And if you're going to focus on overall pandemic death rates, at least get the data right. You said, "TX and FL have lower fatality rates vs. CA , AZ a tad higher (+0.2%) according to the current RCP tracker." Below are the fatality rates per 1MM in that tracker and it shows that TX is about 20% lower than CA, FL is 29% greater, and AZ has more than 2X the death rate of CA, so you got one of three right. The fact that you can be so far off from reality in the simple task of reading numbers from a table is consistent with your numerous other misinterpretations of data (e.g., posting misleading info from Horowitz) why you get no respect on this board.

FL death rate = 276/1MM
TX death rate = 178/1MM
AZ death rate = 453/1MM
CA death rate = 214/1MM
Your post referenced death rates in CA vs TX, FL and AZ, which is what I noted as it is reported in the RCP Tracker.

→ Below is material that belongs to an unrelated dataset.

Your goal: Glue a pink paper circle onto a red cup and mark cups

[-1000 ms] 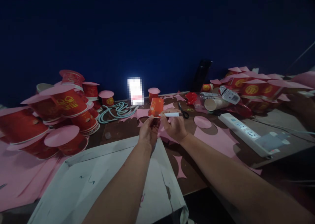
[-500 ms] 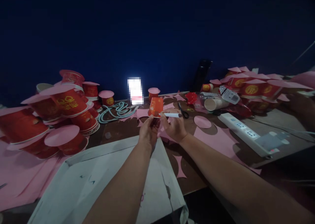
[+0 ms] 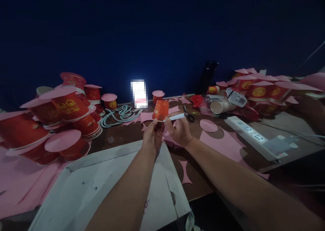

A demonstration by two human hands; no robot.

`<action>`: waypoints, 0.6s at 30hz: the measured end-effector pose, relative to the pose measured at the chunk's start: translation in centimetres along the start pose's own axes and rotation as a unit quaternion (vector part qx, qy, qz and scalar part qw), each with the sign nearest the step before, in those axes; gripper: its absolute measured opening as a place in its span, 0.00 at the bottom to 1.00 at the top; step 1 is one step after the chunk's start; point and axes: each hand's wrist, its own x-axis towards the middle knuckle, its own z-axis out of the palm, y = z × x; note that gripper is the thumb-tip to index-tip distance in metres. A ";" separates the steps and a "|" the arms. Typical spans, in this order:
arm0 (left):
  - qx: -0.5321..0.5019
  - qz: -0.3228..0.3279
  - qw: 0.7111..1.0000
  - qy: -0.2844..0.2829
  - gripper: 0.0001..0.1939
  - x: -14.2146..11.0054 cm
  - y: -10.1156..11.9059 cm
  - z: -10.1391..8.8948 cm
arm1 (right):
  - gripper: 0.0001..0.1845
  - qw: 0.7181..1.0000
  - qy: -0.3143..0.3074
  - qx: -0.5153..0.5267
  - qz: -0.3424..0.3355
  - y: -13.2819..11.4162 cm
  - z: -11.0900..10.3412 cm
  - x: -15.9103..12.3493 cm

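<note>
My left hand (image 3: 154, 133) is closed on a red paper cup (image 3: 161, 110), its fingers at the white rim nearest me. A white marker (image 3: 176, 117) with a dark back end is pinched in my right hand (image 3: 179, 131). Its tip is at the cup's near rim; whether it touches is too small to tell. Behind the held cup stands another red cup with a pink paper disc on top (image 3: 158, 95). Black-handled scissors (image 3: 190, 117) lie just beyond my right hand.
Disc-topped red cups (image 3: 69, 104) are piled at left, more (image 3: 259, 89) at right. A white box lid (image 3: 106, 177) lies in front. Pink paper offcuts (image 3: 223, 143), a power strip (image 3: 254, 136), bagged cups (image 3: 223, 106), a coiled cable (image 3: 119, 114) and a lit screen (image 3: 138, 92) surround my hands.
The marker's back end has risen a little, so it slants more, and its tip has shifted slightly toward me. My left hand stays on the cup.
</note>
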 end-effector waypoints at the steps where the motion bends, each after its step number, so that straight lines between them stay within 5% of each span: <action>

Anyway, while we know you would prefer to ignore the numbers in NY/NJ/CT when the regional climate drove the spread somewhat similarly there as it is recently in the sunbelt , the overall numbers of course matter nonetheless for that reason.

And sorry, you're making the same dumb mistake as "Greg" in misunderstanding the one Horowitz article I linked months ago that discussed why the cases were increasing in the sunbelt states, not that they were not. Try again.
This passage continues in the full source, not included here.